Do you like eating? I like eating. And odds are, some of the foods you grew up enjoying aren't the same in other parts of the country. Heck, they may not even exist at all. Everywhere has their own styles of foods and drinks. Styles that are unique to your region, and which may even be world famous. Or local secrets. Lobster rolls. Cheesestake. BBQ. All good food that sections of the country take pride in.
Chicago has it's famous foods. Chicago style pizza. Chicago hotdogs. Ribs. And if you're in town for a while, here's the stuff you should try.
Like the pizza, everyone knows about the Chicago Style Hotdog. And there's really no debate on how it's made: a beef frank with yellow mustard, chopped white onions, nuclear green sweet pickle relish, tomato wedges, sport peppers, celery salt, and a dill pickle spear, all on a steamed poppy seed bun. AND ABSOLUTELY NO KETCHUP! Okay, you can (usually) order a plain dog with ketchup, no problem, just don't put it on a Chicago Style dog. There's no room. You don't need it. It already has tomatoes. And face it, if you put ketchup on something, that's all you are going to taste. And that would be a shame.
You can get a quality one at any place you see the big blue Vienna "V". Or you can try a "gourmet" dog from a place like Hot Doug's, Chicago's Dog House, or Franks 'N' Dawgs. Yes, gourmet hot dogs.
BUT DID YOU KNOW? – There's something better on buns then the hot dog or even a hamburger at Kuma's Corner, and that's the Italian Combo. This is a Chicago Ciller Combo.
You start with the bun. This isn't some puffy poppy seed roll. This is a sturdy, tough, crusty roll. Inside of it, you lay down a fire grilled spicy Italian sausage link. But one item does not a combo make. On top of the sausage is a heaping helping of Italian beef. Now this isn't beef from Italy. No, it's a thinly sliced roast beef that is seasoned with Italian herbs and spices, and simmered in it's own pot of au jus.
Now, you've reached your first decision point: wet, dry, or dipped.
- DRY – My preferred method. And "dry" is a very relative term here. The beef is pulled out of the au jus, and held for a second or two while most of the juice runs off. You're gonna need a napkin, but your shirt shouldn't be in too much danger.

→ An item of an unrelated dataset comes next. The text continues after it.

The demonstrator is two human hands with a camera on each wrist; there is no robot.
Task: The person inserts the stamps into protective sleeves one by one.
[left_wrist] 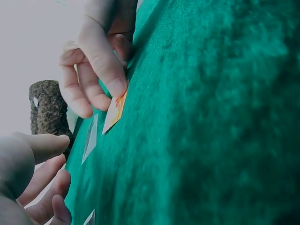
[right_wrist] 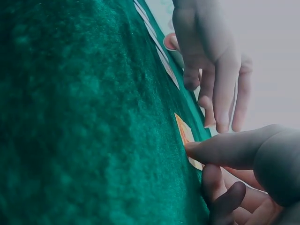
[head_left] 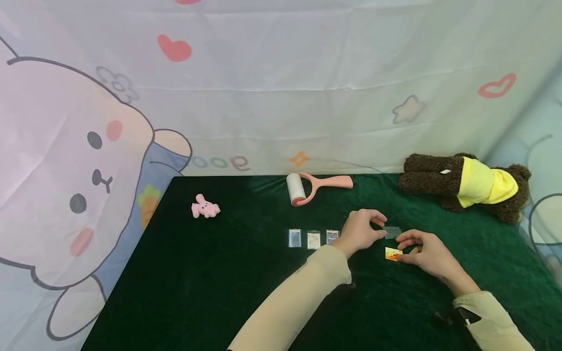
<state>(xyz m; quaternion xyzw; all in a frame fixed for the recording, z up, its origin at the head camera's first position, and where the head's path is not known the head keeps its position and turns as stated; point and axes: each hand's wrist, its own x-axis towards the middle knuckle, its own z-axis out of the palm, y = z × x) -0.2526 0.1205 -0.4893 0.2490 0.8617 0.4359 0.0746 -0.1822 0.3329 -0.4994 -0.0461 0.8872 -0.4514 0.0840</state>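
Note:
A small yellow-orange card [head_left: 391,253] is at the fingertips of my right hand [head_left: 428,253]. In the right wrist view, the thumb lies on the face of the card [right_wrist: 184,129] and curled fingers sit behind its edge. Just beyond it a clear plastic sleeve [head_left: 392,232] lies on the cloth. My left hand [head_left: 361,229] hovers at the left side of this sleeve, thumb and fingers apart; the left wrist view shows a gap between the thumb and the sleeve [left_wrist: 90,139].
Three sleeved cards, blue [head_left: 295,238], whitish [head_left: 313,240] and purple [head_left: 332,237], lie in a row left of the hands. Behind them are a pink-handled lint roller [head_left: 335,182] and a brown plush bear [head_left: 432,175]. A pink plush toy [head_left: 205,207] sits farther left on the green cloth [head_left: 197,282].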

- WET – This is the default. The beef is pulled out of the au jus and slopped right on the sandwich, carrying a lot of the liquid with it. You will need a couple of napkins and probably will need to hunch to eat it.
- DIPPED – "Dipped" means exactly what you can't believe it means. The beef is placed on the sandwich, and then the whole sandwich, BUN AND ALL, are dunked backed into the au jus. Forget a napkin, if you've never had one of these before, you will need a beach towel.
Your second decision point is peppers: sweet or hot.
- SWEET – Roasted green bell peppers. This is what I would recommend for your first one. You may not like the giardiniera (hot pepper/vegetable mix) and I'd rather that not taint your impression of the combo.
- HOT – As mentioned above, a hot mixture of peppers and vegetables. You can ask for a side of it if you are REALLY curious about it, as it is the only condiment allowed on the sandwich.
Your third and final decision point is cheese: Yes or No.
- YES - Rarely do any of the places offer varieties of cheese. They have one type, and that's what you get. It will be one of the following: mozzarella, provolone, or cheddar. I prefer either mozzarella or provolone. But if they only have cheddar…
- NO – The proper response when offered cheddar for your combo is "no"
There are very few options here. There are no condiments allowed. Putting ketchup on this creation is more offensive than putting it on your Chicago Style hotdog. Or putting on your breakfast cereal. Oh, and if you are a guy, no knife or fork is allowed. You have to bare hand this.
Oddly – Writing this last section has had my mouth watering like Pavlov's pooch tied up outside the Ten Bells Pub in London. If you want to try this yourself (ZIBBS), THIS SITE has a couple of recipes and tips.
So, what is your local specialty on a bun or a roll? Does it involve casing meats?